FIG. 3 is a cross sectional view of the fluid sampling unit of FIG.
2 in its initial, inactive or transport position. In the position
shown in FIG. 3, the pad member 220 is fully retracted toward a
tool housing 304. A sensor 320 is disposed at the end of the pad
member 226. Disposed within the tool housing 304 is a piston
cylinder 308 that contains hydraulic oil or drilling mud 326 in a
draw reservoir 322 for operating the draw piston 236. The draw
piston 236 is coaxially disposed within the drawdown cylinder 308
and is shown in its outermost or initial position. In this initial
position, there is substantially zero volume at the port 246. The
pad extension piston 222 is shown disposed circumferentially around
and coaxially with the draw piston 236. A barrier 306 disposed
between the base of the draw piston 236 and the base of the pad
extension piston 222 separates the piston cylinder reservoir into
an inner (or draw) reservoir 322 and an outer (or extension)

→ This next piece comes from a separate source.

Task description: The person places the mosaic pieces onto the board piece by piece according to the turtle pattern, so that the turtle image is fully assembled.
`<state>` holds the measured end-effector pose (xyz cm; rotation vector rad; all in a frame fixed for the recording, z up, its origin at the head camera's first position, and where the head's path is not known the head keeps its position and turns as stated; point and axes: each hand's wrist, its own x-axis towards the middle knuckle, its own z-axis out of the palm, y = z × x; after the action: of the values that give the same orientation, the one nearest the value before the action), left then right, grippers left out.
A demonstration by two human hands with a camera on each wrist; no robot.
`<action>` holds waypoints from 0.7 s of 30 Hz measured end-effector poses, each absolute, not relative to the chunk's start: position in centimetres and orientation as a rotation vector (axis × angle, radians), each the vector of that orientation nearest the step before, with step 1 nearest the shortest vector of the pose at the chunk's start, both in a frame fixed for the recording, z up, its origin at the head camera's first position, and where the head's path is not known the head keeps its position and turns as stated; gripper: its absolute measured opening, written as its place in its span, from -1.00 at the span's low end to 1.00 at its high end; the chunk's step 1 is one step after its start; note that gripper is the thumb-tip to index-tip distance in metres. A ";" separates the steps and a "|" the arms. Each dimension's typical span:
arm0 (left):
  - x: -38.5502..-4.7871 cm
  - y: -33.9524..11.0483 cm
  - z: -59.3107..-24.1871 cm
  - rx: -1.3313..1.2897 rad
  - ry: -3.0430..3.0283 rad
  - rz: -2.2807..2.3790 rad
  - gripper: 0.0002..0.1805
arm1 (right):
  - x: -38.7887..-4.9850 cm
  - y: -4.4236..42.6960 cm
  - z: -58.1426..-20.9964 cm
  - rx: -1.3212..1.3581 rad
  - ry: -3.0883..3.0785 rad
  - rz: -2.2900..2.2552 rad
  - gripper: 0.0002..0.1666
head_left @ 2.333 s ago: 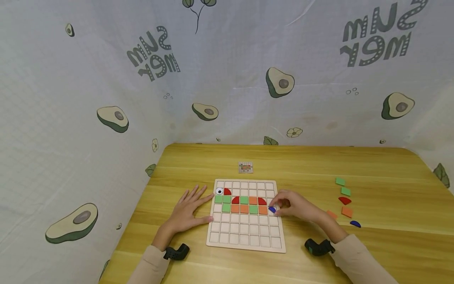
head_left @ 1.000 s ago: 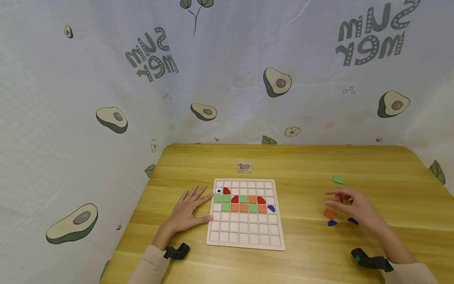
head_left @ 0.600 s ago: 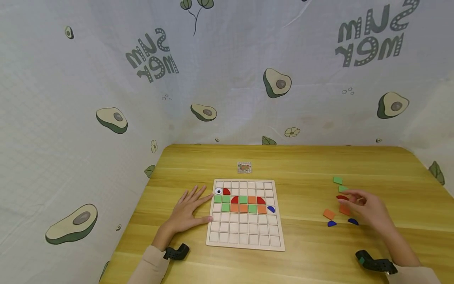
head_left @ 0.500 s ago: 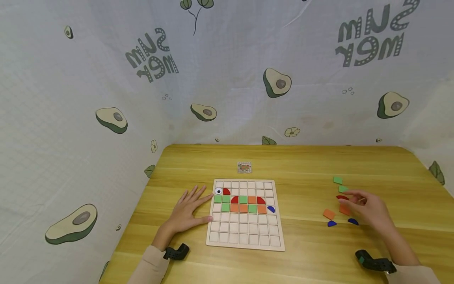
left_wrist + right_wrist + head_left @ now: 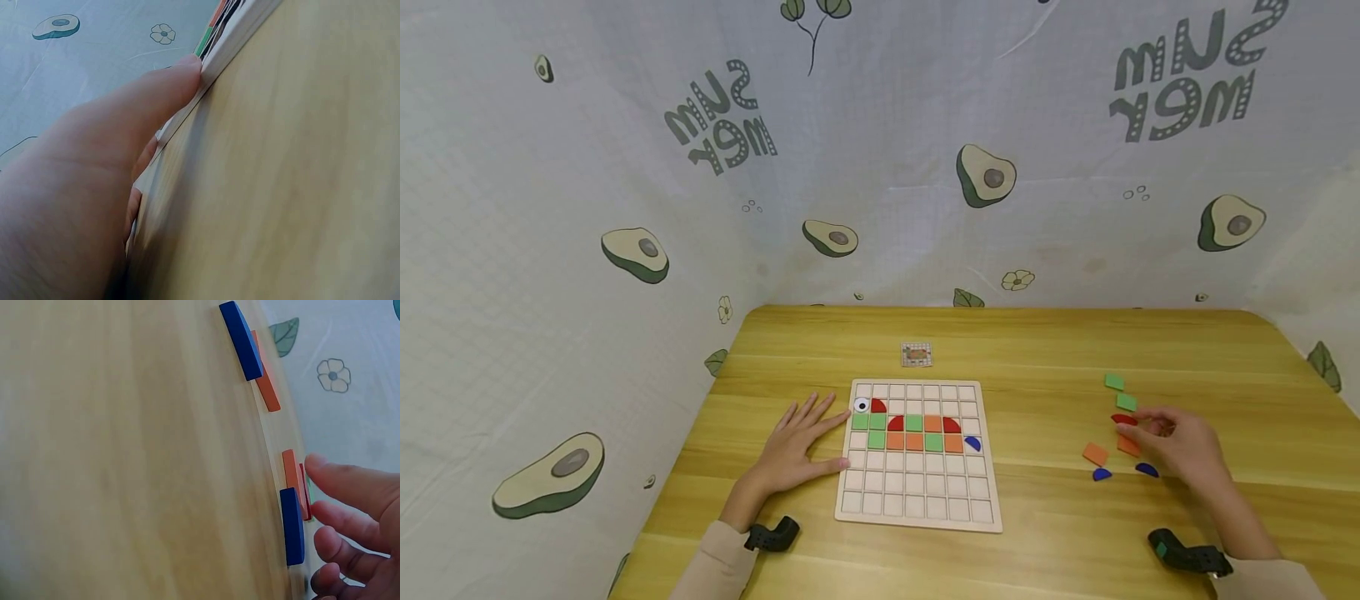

reservoir 324. The separate extension reservoir 324 allows for
independent operation of the extension piston 222 relative to the
draw piston 236. The hydraulic reservoirs are preferably balanced
to hydrostatic pressure of the annulus for consistent
operation.
[0045] Referring to FIGS. 2 and 3, each piston assembly provides
dedicated control lines 312-318. The draw piston 236 is controlled
in the "draw" direction by fluid 326 entering the draw line 314
while fluid 326 exits through the "flush" line 312. When fluid flow
is reversed in these lines, the draw piston 236 travels in the
opposite or outward direction. Independent of the draw piston 236,
the pad extension piston 222 is forced outward by fluid 328
entering the pad deploy line 316 while fluid 328 exits the pad
retract line 318. Like the draw piston 236, the travel of the pad
extension piston 222 is reversed when the fluid 328 in the lines
316 and 318 reverses direction. As shown in FIG. 2, the line
selection, and thus the direction of travel, is controlled through
the valves 240 by the downhole controller 214. The pump 238
provides the fluid pressure in the line selected.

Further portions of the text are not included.